404- /10/10000 Queens Arms Hotel

Public House. Late C18, incorporating elements of an earlier house, and with Cl9 alterations
and additions. Red brick, rising from a shallow stone plinth laid to Flemish bond, with gable
chimneys with ornamental caps and Staffordshire blue tile roof coverings. Linear plan, with
central entry, and with parallel rear ranges enclosing a narrow yard. Front elevation (south);
2 storeys, 3 bays, with central doorway below a shallow bracketed canopy. Wide storey
band, with moulded surround to inn sign set above doorway, as continuation to door
surround below. 4-panel door to entrance, flanked by stacked 3-light casement windows
beneath segmentally-arched heads. Eaves band concealed by gutters, but clearly expressed on
west gable, which has a blocked ground floor opening and a small 2-light attic casement.

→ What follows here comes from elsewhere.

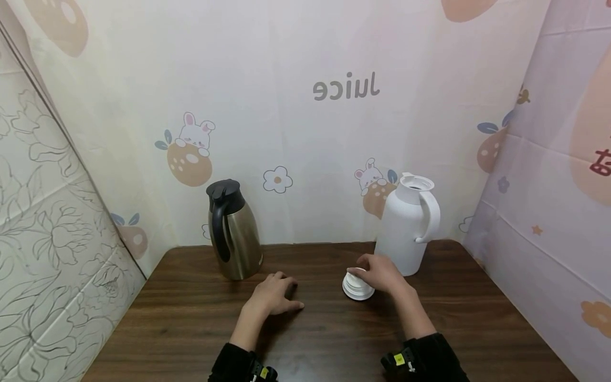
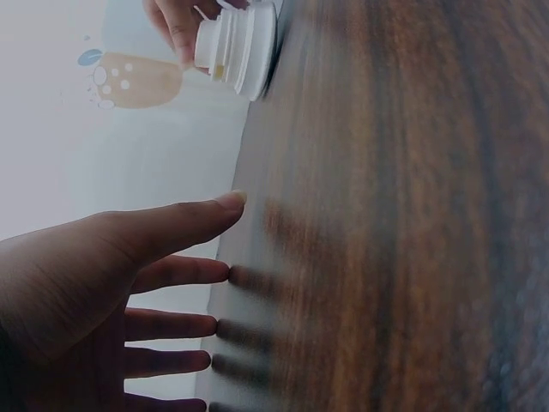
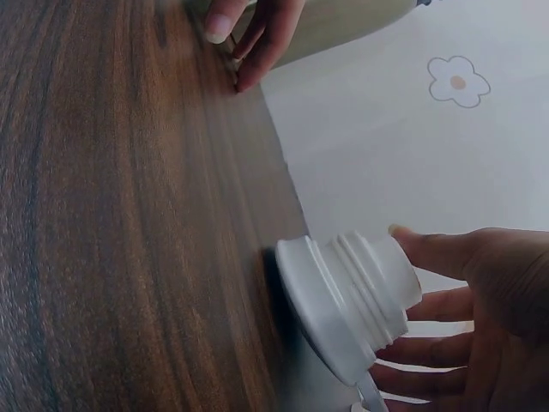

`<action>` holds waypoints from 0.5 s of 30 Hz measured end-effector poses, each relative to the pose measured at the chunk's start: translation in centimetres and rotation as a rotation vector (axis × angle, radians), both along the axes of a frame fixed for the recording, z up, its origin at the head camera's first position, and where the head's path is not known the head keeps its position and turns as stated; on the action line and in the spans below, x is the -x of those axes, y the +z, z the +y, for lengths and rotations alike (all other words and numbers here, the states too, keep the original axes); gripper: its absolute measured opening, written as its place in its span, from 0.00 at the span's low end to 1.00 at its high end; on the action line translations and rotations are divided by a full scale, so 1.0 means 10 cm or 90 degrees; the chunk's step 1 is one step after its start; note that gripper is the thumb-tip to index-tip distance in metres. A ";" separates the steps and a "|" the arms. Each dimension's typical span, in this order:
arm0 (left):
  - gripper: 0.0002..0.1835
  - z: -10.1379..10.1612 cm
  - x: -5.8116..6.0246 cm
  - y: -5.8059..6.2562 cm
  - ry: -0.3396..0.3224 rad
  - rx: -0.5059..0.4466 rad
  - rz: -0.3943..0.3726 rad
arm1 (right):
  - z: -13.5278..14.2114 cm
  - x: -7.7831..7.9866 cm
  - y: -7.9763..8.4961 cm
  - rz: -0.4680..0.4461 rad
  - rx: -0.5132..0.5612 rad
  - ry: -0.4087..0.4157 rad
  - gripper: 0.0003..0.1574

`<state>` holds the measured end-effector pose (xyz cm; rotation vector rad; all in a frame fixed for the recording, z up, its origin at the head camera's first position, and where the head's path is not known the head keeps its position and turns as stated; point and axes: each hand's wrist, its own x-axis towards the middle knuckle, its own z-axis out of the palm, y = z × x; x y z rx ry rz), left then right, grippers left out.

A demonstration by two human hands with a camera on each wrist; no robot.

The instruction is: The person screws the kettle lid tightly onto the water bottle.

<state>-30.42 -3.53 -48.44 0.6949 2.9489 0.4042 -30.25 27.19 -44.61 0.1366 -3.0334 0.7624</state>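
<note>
A white jug lid [image 1: 358, 289] with a ridged, stepped neck is at the table's middle right, its wide end down and narrow neck up. My right hand [image 1: 383, 273] pinches the neck, thumb on the near side and fingers behind it, as the right wrist view shows. Whether the lid's base touches the table, I cannot tell. Just behind stands the white jug [image 1: 400, 228], upright, its top uncovered. My left hand [image 1: 271, 295] rests on the table with fingers spread and nothing in it. Beyond it stands a bronze vacuum jug [image 1: 245, 244] with black lid and handle.
The brown wooden table [image 1: 324, 339] runs back to a patterned cloth wall [image 1: 305, 212]. Side panels flank it: a floral one [image 1: 52, 239] on the left, a printed cloth [image 1: 539, 185] on the right. The white jug's handle [image 1: 433, 215] points right.
</note>
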 end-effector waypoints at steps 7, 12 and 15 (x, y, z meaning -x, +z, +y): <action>0.35 0.00 0.00 -0.01 0.000 -0.004 -0.002 | 0.00 0.00 -0.05 -0.033 0.007 0.003 0.43; 0.35 0.00 0.00 -0.01 0.000 -0.006 0.001 | 0.00 0.00 -0.07 -0.035 0.008 0.020 0.44; 0.35 0.00 0.00 -0.01 0.000 -0.006 0.003 | -0.01 0.00 -0.08 -0.042 0.010 0.027 0.44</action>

Beyond north-west corner of gable, a 2-bay range with a central ridge stack and a gablet
above each first floor 2-light window. Interior; ground floor alterations to form public house
bar areas, but with heavy spine beams and flat joists. Late C19 surrounds to hearths. First
floor rooms with beamed ceilings, and one ovolo-moulded spine beam. Attic with lime-ash
floor, and single purlin roof Wide-boarded doors and a fragment of late C17 oak panelling.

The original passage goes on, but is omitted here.